Seasonality is a key aspect of climate that may play an important role in driving abrupt climate change, yet there is a paucity of seasonal resolution paleoclimate records. Numerous speleothem δ18O records of East Asian monsoon rainfall reveal that summer insolation is the primary driver of low-frequency monsoon variability, but significant high-frequency δ18O variability also exists and is often poorly understood. A 2.5 m long annually laminated stalagmite, HS-4, collected from Heshang Cave, China formed continuously during the last 9.5 kyr and contains a high resolution record of climate. This sample contains seasonal variations in minor and trace element concentration, which are a widespread feature of calcite speleothems from a variety of climatic regimes and hold great potential as sub-annual resolution paleoclimate proxies. To test how seasonal variations in temperature and rainfall at this site are recorded in speleothem geochemistry, we have been conducting a modern calibration study in Heshang Cave since 2004. We show that seasonal cycles in cave temperature and drip rate reflect seasonal changes in regional temperature and precipitation, respectively. In addition, we compare environmental parameters and modern dripwater chemistry with the chemistry of calcite grown on glass slides every month to determine modern controls on speleothem geochemistry. Using instrumental temperature data and measured dripwater δ18O, we show that modern speleothem calcite is forming in isotopic equilibrium and that seasonal cycles are primarily controlled by cave temperature, even though low-frequency variations are thought to reflect monsoon intensity.
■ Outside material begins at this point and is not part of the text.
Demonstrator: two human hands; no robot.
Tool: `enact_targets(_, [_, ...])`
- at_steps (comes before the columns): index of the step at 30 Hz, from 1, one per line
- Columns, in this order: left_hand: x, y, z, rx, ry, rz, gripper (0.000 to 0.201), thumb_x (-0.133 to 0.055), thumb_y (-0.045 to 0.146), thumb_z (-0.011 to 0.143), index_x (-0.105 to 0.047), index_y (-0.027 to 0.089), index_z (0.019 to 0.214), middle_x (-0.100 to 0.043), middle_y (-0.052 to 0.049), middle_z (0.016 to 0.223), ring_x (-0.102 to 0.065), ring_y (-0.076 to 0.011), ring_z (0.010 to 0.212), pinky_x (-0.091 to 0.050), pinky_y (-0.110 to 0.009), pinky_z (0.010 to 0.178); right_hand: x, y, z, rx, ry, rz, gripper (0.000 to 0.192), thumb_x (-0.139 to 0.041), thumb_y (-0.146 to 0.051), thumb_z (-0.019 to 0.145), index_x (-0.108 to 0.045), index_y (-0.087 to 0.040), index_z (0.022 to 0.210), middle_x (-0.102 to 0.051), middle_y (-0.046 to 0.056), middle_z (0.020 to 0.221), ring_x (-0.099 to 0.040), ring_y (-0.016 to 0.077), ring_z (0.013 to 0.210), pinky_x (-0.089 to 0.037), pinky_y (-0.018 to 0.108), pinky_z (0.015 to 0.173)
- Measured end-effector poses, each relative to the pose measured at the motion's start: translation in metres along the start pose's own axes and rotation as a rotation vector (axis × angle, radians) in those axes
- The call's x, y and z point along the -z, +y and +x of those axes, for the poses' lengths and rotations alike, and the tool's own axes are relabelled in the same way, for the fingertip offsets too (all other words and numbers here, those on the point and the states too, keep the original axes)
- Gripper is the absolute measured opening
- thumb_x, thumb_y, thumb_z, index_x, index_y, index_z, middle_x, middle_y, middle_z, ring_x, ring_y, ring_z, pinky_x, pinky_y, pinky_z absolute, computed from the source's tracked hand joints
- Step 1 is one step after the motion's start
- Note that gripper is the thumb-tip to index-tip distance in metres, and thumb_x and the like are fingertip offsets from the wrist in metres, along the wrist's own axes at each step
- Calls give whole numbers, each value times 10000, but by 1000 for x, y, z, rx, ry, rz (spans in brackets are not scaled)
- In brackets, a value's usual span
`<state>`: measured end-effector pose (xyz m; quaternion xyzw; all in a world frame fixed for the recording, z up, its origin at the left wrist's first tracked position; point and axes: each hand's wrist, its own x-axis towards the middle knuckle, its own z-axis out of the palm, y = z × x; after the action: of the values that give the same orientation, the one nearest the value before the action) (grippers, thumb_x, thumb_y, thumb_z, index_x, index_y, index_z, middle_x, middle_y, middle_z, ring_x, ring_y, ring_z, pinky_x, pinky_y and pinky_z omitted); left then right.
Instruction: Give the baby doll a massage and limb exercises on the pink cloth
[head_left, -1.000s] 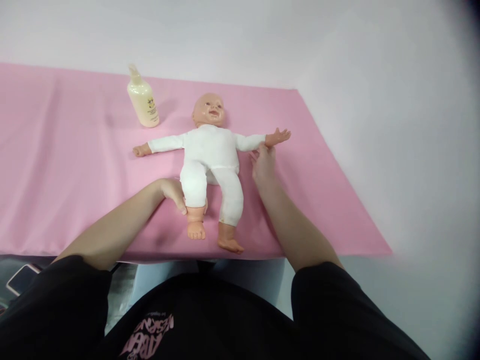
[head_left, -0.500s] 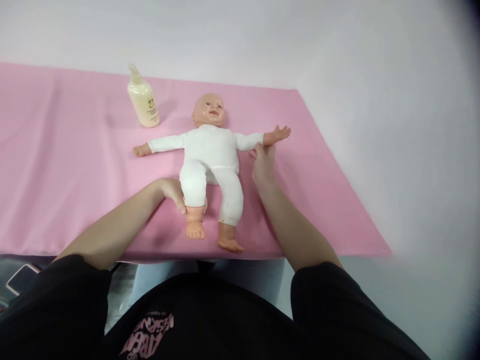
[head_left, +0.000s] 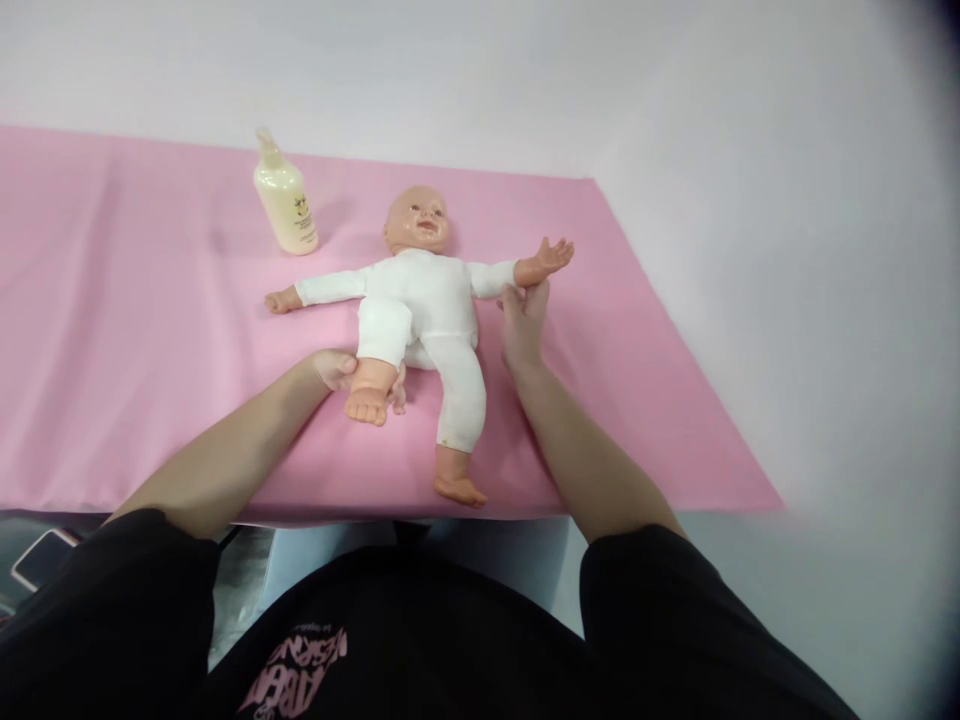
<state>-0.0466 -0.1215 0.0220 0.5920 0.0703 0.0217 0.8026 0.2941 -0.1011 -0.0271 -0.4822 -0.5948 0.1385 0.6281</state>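
Note:
A baby doll (head_left: 431,290) with a white cloth body lies on its back, head toward the wall and arms spread. My left hand (head_left: 337,368) is wrapped round the doll's lower leg on the left, just above the foot; the fingertips show on the far side of the ankle. That leg is bent and raised, while the doll's other leg (head_left: 461,400) lies stretched toward the near edge. My right hand (head_left: 525,315) grips the doll's forearm on the right from below, near the wrist; part of its fingers is hidden behind the arm.
A pump bottle (head_left: 289,210) of pale yellow liquid stands behind the doll's left-side arm. Pink cloth (head_left: 150,300) covers the table, whose right edge slants down toward me. A white wall (head_left: 480,80) rises behind. Below left lies a phone-like object (head_left: 45,558).
My left hand has lifted the doll's leg up and toward its body, bending it further. My right hand has shifted the doll's forearm slightly inward and up.

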Motion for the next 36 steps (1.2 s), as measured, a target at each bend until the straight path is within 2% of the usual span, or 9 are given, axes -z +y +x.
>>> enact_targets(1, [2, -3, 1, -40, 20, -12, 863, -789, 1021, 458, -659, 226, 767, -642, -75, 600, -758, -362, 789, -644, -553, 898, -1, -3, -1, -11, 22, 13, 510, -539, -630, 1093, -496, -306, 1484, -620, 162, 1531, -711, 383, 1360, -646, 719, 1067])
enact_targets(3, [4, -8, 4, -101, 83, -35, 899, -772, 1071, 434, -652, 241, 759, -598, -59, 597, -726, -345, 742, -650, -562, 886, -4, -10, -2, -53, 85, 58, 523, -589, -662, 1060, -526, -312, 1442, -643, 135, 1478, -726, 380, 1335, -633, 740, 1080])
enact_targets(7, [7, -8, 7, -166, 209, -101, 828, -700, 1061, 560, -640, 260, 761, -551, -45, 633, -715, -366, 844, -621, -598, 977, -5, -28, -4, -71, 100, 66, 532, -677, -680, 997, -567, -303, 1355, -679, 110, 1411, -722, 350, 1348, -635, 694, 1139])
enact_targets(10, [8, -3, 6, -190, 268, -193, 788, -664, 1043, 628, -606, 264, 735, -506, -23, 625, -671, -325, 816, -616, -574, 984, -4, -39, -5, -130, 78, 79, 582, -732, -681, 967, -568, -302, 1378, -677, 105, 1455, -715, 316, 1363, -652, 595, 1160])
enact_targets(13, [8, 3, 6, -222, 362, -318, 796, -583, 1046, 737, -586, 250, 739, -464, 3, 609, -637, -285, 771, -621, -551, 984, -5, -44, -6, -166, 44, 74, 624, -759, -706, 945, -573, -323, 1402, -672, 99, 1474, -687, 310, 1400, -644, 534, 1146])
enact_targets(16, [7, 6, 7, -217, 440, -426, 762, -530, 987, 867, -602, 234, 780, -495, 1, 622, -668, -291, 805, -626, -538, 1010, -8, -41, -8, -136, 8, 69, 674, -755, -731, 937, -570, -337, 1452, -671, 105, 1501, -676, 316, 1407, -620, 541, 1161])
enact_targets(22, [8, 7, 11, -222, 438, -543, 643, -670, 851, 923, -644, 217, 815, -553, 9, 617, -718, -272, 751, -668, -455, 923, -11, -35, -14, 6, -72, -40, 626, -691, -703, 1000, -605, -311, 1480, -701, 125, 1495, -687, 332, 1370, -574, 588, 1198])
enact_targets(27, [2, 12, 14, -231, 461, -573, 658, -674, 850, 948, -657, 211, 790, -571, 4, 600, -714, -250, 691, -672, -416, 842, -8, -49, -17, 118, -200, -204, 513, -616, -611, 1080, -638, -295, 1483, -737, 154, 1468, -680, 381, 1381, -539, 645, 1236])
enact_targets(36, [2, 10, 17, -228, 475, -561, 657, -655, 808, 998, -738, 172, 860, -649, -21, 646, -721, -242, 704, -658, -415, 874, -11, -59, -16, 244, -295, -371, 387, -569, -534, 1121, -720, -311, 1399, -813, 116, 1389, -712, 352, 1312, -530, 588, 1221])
Strong positive correlation between Mg/Ca, Sr/Ca, Ba/Ca, and δ13C in glass slide data and micromilled Last Glacial Maximum (~20 ka), mid-Holocene (~7 ka), and modern (1949-2001 AD) sections of Heshang Cave speleothems suggest a common environmental control, most likely related to crystal growth conditions (temperature, growth rate, degassing rate, etc.) rather than variations in drip water chemistry.